November 07, 1997|J.A. ADANDE | J.A. Adande is a columnist for the Orange County edition of The Times

You want to run into Charles Barkley in a bar. Really, you do.

If you want an autograph, you'll get it. If you want your picture taken with him, that's no problem either. Stick around long enough and you'll probably get a free drink out of the transaction. Good times and laughs are guaranteed. He's a one-man carnival.

That's the Charles Barkley I know, not the one who shows up in the police reports. I've seen him entertain all over the country, from the lobby bar in a Greenbelt, Md., hotel to the hottest clubs in Phoenix during his four years with the Suns. I've seen him pick up the tab for everyone in the room. I've seen him sink pool shots that would make Minnesota Fats jealous.

There's nothing like hanging with the Chuckster.

In between jokes, someone's always coming up to him. I'm sure having drunk men pat him on the back and holler in his face gets old, even if they are telling him how great they think he is. But I've never seen him be rude to anyone. Not once. Every fan gets at least a handshake and a "good to meet you."

You have to be looking for trouble to get it from Barkley.

He was at a nightclub in Los Angeles on Wednesday night after the Houston Rockets waxed the Clippers in the Sports Arena, and it was nothing but fun. People were nice to him and--surprise, surprise--he was nice back.

Happy bettors thanked him because the Rockets covered the spread. A man with a thick accent said, "Charles, I am from France and I just wanted to say 'Yay' to you."

People lined up to buy drinks for Barkley and bartenders offered him freebies (It always amazes me that the more money people have, the more stuff they get for free. "That's how rich people stay rich," Barkley said.)

It was just like every other time I've seen him out except for one thing: A thick bodyguard stood near Barkley at all times. That's the stipulation the NBA gave him if he still wanted to go out after his latest incident, in which he allegedly threw a man through a plate-glass window in an Orlando, Fla., nightclub in the early-morning hours of Oct. 26.

Barkley said 20-year-old Jorge Lugo threw a glass of ice on him while he was sitting at a table with three women. Barkley said he then chased after and shoved--not threw--Lugo, who fell through the window (They don't make glass the way they used to, Barkley lamented to reporters in Seattle this week).

Barkley was charged with battery and resisting arrest without violence. He spent a few hours in jail before teammate Clyde Drexler bailed him out.

It wasn't his first time on the police blotter, but he never has been found guilty. Charges were dropped after Barkley was involved in a bar fight in Chicago, Barkley was acquitted of misdemeanor battery charges in a fight outside a Milwaukee bar, and a jury rejected a $550,000 civil lawsuit filed by a man in Cleveland who claimed Barkley punched him in the nose.

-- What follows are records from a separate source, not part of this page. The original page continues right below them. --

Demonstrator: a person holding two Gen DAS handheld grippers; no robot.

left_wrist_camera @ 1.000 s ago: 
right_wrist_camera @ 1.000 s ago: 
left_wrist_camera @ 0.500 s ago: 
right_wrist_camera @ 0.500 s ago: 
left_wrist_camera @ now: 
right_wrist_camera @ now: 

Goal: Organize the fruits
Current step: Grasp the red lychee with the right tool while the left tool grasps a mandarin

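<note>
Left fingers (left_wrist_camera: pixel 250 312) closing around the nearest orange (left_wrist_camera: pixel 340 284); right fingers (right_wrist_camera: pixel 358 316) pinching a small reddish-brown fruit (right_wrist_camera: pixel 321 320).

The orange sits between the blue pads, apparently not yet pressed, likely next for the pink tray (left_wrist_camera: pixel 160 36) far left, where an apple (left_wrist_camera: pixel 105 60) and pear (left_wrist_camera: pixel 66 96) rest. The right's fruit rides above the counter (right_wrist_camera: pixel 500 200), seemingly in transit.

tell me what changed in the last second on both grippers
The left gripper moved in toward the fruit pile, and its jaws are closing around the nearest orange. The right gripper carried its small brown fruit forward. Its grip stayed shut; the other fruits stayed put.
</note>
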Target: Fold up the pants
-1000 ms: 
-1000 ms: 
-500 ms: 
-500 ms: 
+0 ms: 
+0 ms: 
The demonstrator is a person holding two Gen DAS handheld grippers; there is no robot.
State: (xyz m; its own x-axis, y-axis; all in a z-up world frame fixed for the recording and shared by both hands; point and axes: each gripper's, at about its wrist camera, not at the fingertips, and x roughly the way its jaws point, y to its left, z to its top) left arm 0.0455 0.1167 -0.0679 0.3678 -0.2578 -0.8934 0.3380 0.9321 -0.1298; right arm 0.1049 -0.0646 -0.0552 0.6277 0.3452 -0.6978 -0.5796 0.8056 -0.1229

When those events happen, they're reported, as they should be. There just hasn't been much balance. You'd think Barkley gets in trouble every time he goes out. And there usually isn't much questioning of the other parties involved. For instance, what was the 20-year-old Lugo doing in a nightclub?

It's ironic that Barkley draws so much attention and trouble because he tries to be normal.

In an era when most athletes do as much as possible to distance themselves from the fans who account for their huge salaries, Barkley is the opposite. He loves to be around people, regular, everyday people. Even sportswriters.

"I don't think I'm better than anybody else," Barkley said before the game. "I try to respect all people. You ask me a question, I'm going to be honest with you."

They are the traits that make him the best athlete to hang with and the greatest interview in sports. But they also make him vulnerable.

Barkley can't simply go out in public because, as he said, "95% of the fans are great; the other 5% are idiots."

Because of those 5%, he can't simply walk around like you and me. Yet he never had a bodyguard before, not even after the incidents in Chicago, Milwaukee or Cleveland.

"I'm just a person, man," Barkley said. "You don't go around with a security guard, do you?"


"All right then, why should I have to? I'm not bothering anybody."

But people, whether they want to prove their toughness or win some money, bother Barkley. And Barkley has not always exercised good judgment.

"I'm going to stand up for what I believe is right," Barkley said. "They say that if somebody throws a drink on me, I'm [supposed] to walk away. That's not going to happen. I wouldn't expect it to happen to you.

"For some reason when you're famous, people kind of say, 'Well, he should take that.' Well, I totally disagree with that."

Barkley is right when he says most people's first reaction would be the same as his. The difference is, most people don't have as much to lose. Barkley has the opportunity to make endorsement money because of his status. Are companies going to want a reputed bar brawler to be their pitchman?

"You don't sit around and think about what you've got to lose," Barkley said. " It's just a gut reaction. When a guy throws a drink in your face, you don't have time to say, 'I'm Charles Barkley.' It's kind of like a gut reaction."

It's impossible to defend all of Barkley's actions or beliefs. Spitting on a girl and elbowing an Angolan basketball player are acts I find reprehensible.

But as much as he criticizes the media, he did say he is a believer in the First Amendment. In turn, I believe he should be able to go wherever he wants.

"I just like to go to a bar, sit at a table with my friends, nobody throws a drink on me," Barkley said. "Is that too much to ask for? I don't think so."

Let's hope the bodyguard will keep people from messing with Barkley, keep Barkley from getting himself into trouble and allow him to live life the same as always. If he ever did become a recluse and shut down his act, it would be our loss more than his.